Tausende streng geschützte Amphibien konnten so bereits gerettet werden - in vielen tausend Stunden ehrenamtlicher Arbeit. Frühmorgens, abends, bei Wind und Regen tragen Freiwillige die kleinen Wanderer über die Straße.
Doch das soll kein Dauerzustand bleiben. Nur ein fixes Tunnelleitsystem könne dauerhaft Abhilfe schaffen, betonen die Aktivisten. Die Bezirksvertretung Hernals hat dem Projekt bereits zugestimmt, auch das Budget wurde fixiert. Trotzdem scheint sich der Bau zu verzögern. Seit Monaten gebe es keine verlässlichen Aussagen mehr, wann der Tunnel tatsächlich kommt.

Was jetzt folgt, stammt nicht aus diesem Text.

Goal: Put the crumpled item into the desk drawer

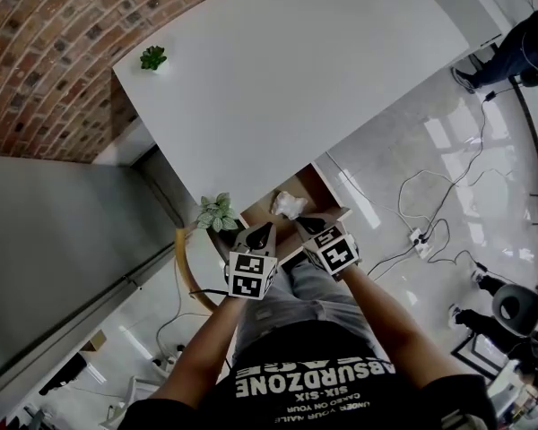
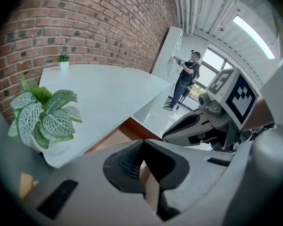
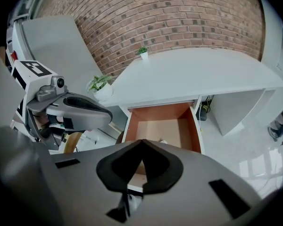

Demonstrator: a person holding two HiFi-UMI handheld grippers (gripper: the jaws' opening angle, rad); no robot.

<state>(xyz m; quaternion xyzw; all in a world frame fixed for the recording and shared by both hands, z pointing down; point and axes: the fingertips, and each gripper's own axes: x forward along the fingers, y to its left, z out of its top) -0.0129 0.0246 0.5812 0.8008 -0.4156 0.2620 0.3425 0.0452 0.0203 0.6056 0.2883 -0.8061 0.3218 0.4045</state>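
A: The room?
B: White table against a brick wall, glossy floor to its right.
A: Paper?
B: Paper lies in the open drawer under the table's edge. My left claw and right claw hover over it, closed, empty.

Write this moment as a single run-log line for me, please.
drawer: open | crumpled item: inside drawer | left tongs: shut, empty | right tongs: shut, empty, over drawer front

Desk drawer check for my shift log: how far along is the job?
Done, apparently: the crumpled item lies inside the open desk drawer. In hand: nothing; the left hand-held gripper and right hand-held gripper are both shut and empty. Left: probably only pushing the drawer closed, if wanted.
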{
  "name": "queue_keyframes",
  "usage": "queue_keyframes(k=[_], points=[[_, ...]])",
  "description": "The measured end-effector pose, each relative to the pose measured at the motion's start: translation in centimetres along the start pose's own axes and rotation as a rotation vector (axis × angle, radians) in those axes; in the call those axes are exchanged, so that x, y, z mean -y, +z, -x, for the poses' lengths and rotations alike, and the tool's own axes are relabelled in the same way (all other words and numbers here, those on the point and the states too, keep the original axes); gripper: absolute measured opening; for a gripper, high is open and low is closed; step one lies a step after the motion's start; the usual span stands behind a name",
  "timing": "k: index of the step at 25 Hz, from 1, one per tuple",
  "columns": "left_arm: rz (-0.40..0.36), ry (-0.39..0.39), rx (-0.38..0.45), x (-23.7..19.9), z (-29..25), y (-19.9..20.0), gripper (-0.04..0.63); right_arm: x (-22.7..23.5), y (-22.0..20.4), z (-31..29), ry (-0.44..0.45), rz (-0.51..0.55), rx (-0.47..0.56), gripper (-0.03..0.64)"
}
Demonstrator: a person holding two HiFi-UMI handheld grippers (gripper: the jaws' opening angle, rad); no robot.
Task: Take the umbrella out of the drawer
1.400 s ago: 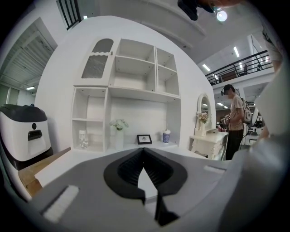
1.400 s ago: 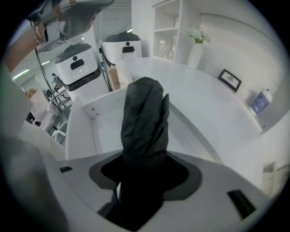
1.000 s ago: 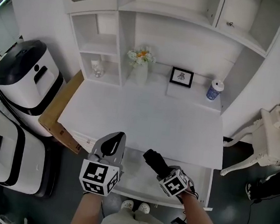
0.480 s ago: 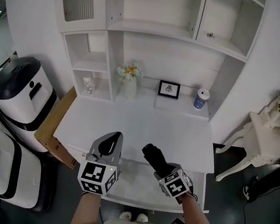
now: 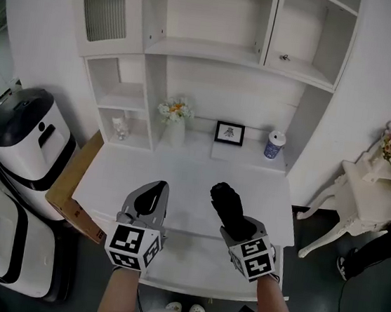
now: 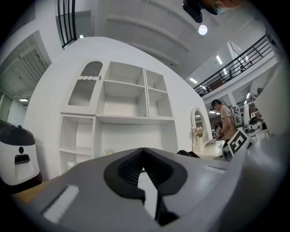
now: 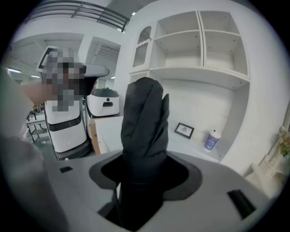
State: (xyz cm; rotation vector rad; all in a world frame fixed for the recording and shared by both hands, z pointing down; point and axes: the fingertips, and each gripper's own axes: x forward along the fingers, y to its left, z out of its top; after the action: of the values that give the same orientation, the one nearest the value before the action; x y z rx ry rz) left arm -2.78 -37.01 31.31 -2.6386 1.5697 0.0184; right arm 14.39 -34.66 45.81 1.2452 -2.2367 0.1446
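Note:
A black folded umbrella (image 5: 226,202) sticks up and forward from my right gripper (image 5: 235,224), which is shut on its lower part. It hangs above the front edge of the white desk (image 5: 186,175), over the open white drawer (image 5: 190,256). In the right gripper view the umbrella (image 7: 145,122) fills the middle and hides the gap of the gripper (image 7: 143,183). My left gripper (image 5: 153,192) hovers beside it on the left, pointing level at the cabinet. Its jaws (image 6: 144,158) meet at the tips with nothing between them.
A flower vase (image 5: 174,119), a small picture frame (image 5: 229,133) and a blue-and-white can (image 5: 275,144) stand at the back of the desk. Two white-and-black machines (image 5: 25,134) and a brown board (image 5: 71,189) are on the left. A white ornate table (image 5: 364,197) stands right.
Both grippers have risen. The right one lifted the umbrella up from the drawer to above the desk's front edge and tipped it more upright. The head view tilted upward.

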Motion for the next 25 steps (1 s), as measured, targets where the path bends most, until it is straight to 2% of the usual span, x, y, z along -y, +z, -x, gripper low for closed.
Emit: queue_keyframes(k=[17,25], points=[[-0.059,0.002,0.123,0.2,0.6,4.7,0.008,5.7,9.3,9.9,-0.296,-0.081,0.430,0.242],[-0.077,-0.001,0.184,-0.1,1.3,6.7,0.008,7.2,11.3,14.1,-0.408,-0.057,0.542,0.242]])
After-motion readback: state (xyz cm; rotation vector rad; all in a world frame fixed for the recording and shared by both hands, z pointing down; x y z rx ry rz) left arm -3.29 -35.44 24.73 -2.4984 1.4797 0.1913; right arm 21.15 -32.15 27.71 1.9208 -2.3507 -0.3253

Deshalb wird jetzt demonstriert. Am Mittwoch, 25. Februar 2026, von 15 bis 16 Uhr versammeln sich Tierschützer vor dem Bezirksamt Hernals am Elterleinplatz. Mit Transparenten, Schildern und Megaphon fordern sie die rasche Umsetzung des Amphibienschutztunnels - von manchen liebevoll "Tunnel für Hansi" genannt.
Die Sorge ist groß, denn es geht um die letzten Überlebenden ihrer Art im Wienerwald. Ohne sichere Querung droht vielen Tieren weiterhin der Tod auf der stark befahrenen Straße.
Während im Amt diskutiert wird, hüpfen draußen die Frösche um ihr Leben. Jetzt hoffen die Helfer, dass aus dem "Tunnel für Hansi" bald mehr wird als nur ein Wunsch.